====== COLLECTED DATA ======
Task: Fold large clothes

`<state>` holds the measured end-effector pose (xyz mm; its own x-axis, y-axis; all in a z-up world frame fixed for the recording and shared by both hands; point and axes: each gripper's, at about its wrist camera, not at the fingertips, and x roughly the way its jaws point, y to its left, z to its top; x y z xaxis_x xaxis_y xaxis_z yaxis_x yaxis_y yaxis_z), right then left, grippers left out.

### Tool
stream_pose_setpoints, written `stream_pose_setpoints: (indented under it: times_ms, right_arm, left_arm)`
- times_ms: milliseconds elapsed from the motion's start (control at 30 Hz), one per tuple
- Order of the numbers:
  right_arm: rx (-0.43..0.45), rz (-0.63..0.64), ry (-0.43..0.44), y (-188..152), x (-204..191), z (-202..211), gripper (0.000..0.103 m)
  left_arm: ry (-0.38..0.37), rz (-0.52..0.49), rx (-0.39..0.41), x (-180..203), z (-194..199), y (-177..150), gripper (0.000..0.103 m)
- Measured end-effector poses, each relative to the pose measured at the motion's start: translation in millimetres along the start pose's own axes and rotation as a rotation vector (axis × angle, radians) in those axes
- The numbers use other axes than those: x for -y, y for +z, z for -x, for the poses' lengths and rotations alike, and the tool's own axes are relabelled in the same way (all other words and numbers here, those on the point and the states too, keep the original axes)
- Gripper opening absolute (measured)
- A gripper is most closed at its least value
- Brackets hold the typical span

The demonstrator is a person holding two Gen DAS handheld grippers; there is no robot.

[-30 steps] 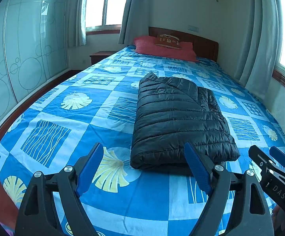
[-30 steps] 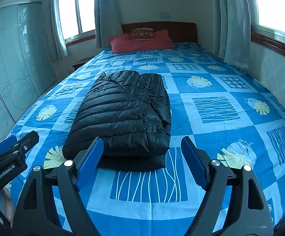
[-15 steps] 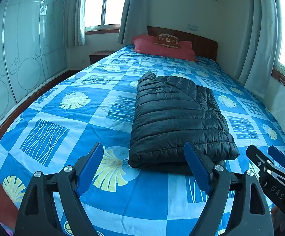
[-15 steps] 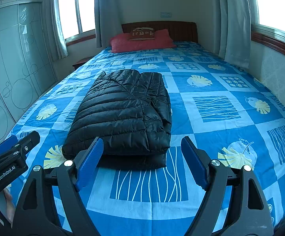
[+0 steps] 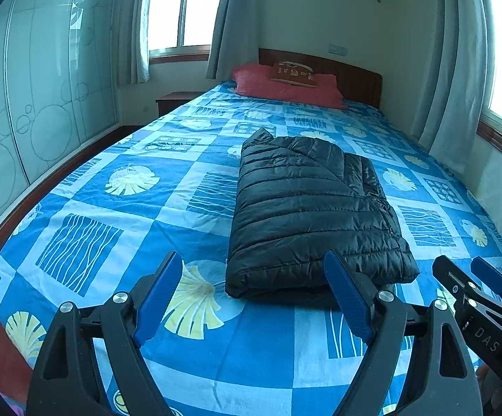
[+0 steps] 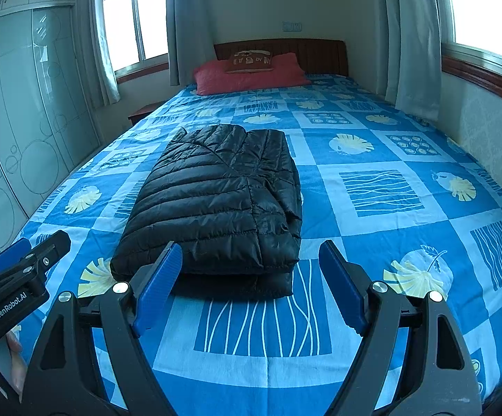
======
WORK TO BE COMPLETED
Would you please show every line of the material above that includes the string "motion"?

RESPONSE AREA
- times_ms: milliseconds elapsed from the motion's start (control at 30 Hz), one per tuple
- Measured end-effector poses, each relative to the pose measured at the motion's start: translation in millimetres along the start pose's own axes and rotation as a rotation vector (axis × angle, radians) in those axes

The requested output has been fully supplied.